▶ **EXERCISE BRIEF**: I'd like the data beneath this line reproduced exactly, without any of its images.
******
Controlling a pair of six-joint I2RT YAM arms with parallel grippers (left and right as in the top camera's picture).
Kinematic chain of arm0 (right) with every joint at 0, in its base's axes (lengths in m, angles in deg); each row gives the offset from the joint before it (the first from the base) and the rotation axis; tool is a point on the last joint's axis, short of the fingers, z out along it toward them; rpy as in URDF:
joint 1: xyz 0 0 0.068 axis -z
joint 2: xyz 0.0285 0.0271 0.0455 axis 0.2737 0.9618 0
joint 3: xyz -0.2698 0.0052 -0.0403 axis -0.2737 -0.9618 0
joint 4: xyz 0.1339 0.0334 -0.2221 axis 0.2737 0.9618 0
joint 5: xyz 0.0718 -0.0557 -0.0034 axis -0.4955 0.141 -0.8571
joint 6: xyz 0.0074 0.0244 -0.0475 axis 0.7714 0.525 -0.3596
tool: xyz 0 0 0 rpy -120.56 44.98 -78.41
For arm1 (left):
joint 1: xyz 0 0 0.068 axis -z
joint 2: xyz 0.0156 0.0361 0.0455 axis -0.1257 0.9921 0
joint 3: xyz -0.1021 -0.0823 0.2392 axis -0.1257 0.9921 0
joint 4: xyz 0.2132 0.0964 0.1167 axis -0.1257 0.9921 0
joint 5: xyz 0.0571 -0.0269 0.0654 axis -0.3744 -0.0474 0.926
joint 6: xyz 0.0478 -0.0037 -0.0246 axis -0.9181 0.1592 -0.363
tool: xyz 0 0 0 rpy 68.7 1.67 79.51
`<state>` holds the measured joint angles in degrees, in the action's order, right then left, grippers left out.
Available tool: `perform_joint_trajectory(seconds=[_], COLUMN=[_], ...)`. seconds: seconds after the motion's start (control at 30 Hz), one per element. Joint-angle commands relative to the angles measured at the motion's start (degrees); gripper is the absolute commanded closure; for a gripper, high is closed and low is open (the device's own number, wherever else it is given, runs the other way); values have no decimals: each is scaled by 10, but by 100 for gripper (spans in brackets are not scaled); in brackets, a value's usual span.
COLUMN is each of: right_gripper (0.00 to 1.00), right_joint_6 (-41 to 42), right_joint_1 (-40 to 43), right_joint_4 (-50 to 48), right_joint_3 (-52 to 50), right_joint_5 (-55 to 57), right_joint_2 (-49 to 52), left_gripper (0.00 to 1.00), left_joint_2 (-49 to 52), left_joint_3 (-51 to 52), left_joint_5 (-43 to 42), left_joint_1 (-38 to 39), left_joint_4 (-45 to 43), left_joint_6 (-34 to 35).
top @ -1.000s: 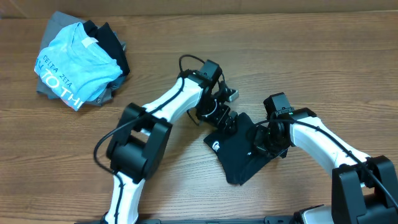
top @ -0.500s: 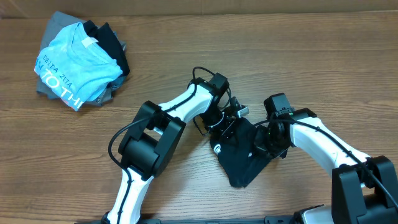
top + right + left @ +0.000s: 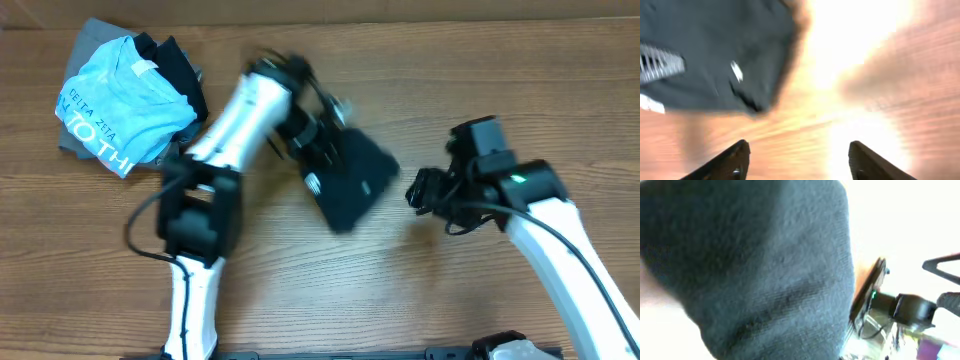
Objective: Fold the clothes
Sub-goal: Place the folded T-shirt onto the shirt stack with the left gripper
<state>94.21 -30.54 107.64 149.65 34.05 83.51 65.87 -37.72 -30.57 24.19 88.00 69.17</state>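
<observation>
Overhead looks down over the table [image 3: 420, 300] to its far edge; both wrist cameras sit close on the navy T-shirt [image 3: 347, 180].

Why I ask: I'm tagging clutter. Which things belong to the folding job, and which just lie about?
Job: dark navy T-shirt; left gripper at it; right gripper, fingers apart, empty.
Lying about: light blue T-shirt; grey garment under it.

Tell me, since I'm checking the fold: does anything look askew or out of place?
The shirt lies diagonal on the table at the left pincer. The pile in the far left corner is crumpled.
</observation>
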Motion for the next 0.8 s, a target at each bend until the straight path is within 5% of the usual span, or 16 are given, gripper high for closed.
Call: perform_joint_trajectory(seconds=[0.0, 0.2, 0.47, 0.5, 0.53, 0.57, 0.77], right_gripper=[32, 31, 33, 33, 34, 35, 36], right_joint_6=[-6, -6, -1, -1, -1, -1, -2], right_joint_1=[2, 2, 2, 2, 2, 2, 2], right_joint_4=[4, 19, 21, 21, 21, 22, 23], right_joint_3=[19, 19, 19, 19, 19, 19, 19], right_joint_5=[1, 1, 0, 0, 0, 0, 0], right_joint_2=[-32, -31, -31, -31, -31, -31, -31], left_gripper=[96, 96, 93, 69, 24, 0, 0], left_joint_2=[-7, -7, 11, 16, 20, 26, 25], left_joint_3=[-111, -248, -250, -250, -250, -250, -255], left_joint_5=[-12, -11, 9, 30, 52, 73, 145], left_joint_1=[-79, -255, -433, -445, -455, -464, -513], left_joint_4=[28, 32, -92, -98, -101, -100, -36], left_joint_6=[-19, 17, 75, 86, 101, 113, 120])
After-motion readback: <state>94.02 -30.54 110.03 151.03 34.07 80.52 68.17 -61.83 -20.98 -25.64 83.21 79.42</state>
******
▶ **RESPONSE**:
Controlling a pair of six-joint I2RT YAM arms with parallel grippers (left and right as in the top camera's picture).
Kinematic chain of arm0 (right) with every joint at 0, in its base's axes (lengths in m, angles in deg); each row gives the offset from the joint before it (the first from the base) and the rotation axis; tool is a point on the last joint's axis, short of the fingers, z out along it toward them; rpy as in URDF:
joint 1: xyz 0 0 0.068 axis -z
joint 2: xyz 0.0285 0.0271 0.0455 axis 0.2737 0.9618 0
joint 3: xyz -0.2698 0.0052 -0.0403 axis -0.2737 -0.9618 0
joint 4: xyz 0.1339 0.0334 -0.2221 axis 0.2737 0.9618 0
joint 5: xyz 0.0718 -0.0557 -0.0034 axis -0.4955 0.141 -0.8571
joint 6: xyz 0.0074 0.0244 -0.0475 axis 0.7714 0.525 -0.3596
tool: xyz 0 0 0 rpy -120.56 44.98 -78.41
For arm1 (left):
joint 1: xyz 0 0 0.068 axis -z
joint 2: xyz 0.0156 0.0361 0.0455 axis -0.1257 0.9921 0
joint 3: xyz -0.1021 -0.0823 0.2392 axis -0.1257 0.9921 0
joint 4: xyz 0.2132 0.0964 0.1167 axis -0.1257 0.9921 0
joint 5: xyz 0.0571 -0.0269 0.0654 axis -0.3744 -0.0474 0.926
joint 6: xyz 0.0478 -0.0037 -0.0246 axis -0.9181 0.1592 -0.363
tool: xyz 0 0 0 rpy 68.7 1.67 79.51
`<state>` holds the measured joint angles in degrees, in the action's order, right then left, grippers left out.
Available tool: `perform_joint_trajectory(seconds=[_], COLUMN=[_], ...)`. seconds: seconds after the motion's start (control at 30 Hz), one per element. Joint-angle commands relative to the angles measured at the motion's start (degrees); gripper is the absolute commanded closure; for a gripper, high is closed and low is open (the device's own number, wherever else it is given, runs the other way); values have no decimals: each is scaled by 10, but by 100 for gripper (spans in brackets are not scaled); in brackets, a value's usual span.
COLUMN is each of: right_gripper (0.00 to 1.00), right_joint_6 (-41 to 42), right_joint_1 (-40 to 43), right_joint_4 (-50 to 48), right_joint_3 (-52 to 50), right_joint_5 (-55 to 57), right_joint_2 (-49 to 52), left_gripper (0.00 to 1.00), left_joint_2 (-49 to 52), left_joint_3 (-51 to 52), left_joint_5 (-43 to 42), left_joint_1 (-38 to 39), left_joint_4 (-45 to 43), left_joint_6 (-34 to 35).
top @ -1.000s: 
top @ -0.500s: 
top + right + left @ +0.000s: 
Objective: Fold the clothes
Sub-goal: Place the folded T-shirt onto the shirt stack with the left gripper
<state>94.21 -30.54 107.64 149.65 34.05 83.51 65.87 -37.72 -30.57 24.19 88.00 69.17</state>
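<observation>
Overhead looks down over the table [image 3: 420, 300] to its far edge; both wrist cameras sit close on the navy T-shirt [image 3: 347, 180].

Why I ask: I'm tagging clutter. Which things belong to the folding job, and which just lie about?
Job: dark navy T-shirt; left gripper at it; right gripper, fingers apart, empty.
Lying about: light blue T-shirt; grey garment under it.

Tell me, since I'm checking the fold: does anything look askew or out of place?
The shirt lies diagonal on the table at the left pincer. The pile in the far left corner is crumpled.
</observation>
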Motion for the next 0.8 s, a target at each bend until the straight path is within 5% of the usual span, or 16 are given, gripper high for closed.
Call: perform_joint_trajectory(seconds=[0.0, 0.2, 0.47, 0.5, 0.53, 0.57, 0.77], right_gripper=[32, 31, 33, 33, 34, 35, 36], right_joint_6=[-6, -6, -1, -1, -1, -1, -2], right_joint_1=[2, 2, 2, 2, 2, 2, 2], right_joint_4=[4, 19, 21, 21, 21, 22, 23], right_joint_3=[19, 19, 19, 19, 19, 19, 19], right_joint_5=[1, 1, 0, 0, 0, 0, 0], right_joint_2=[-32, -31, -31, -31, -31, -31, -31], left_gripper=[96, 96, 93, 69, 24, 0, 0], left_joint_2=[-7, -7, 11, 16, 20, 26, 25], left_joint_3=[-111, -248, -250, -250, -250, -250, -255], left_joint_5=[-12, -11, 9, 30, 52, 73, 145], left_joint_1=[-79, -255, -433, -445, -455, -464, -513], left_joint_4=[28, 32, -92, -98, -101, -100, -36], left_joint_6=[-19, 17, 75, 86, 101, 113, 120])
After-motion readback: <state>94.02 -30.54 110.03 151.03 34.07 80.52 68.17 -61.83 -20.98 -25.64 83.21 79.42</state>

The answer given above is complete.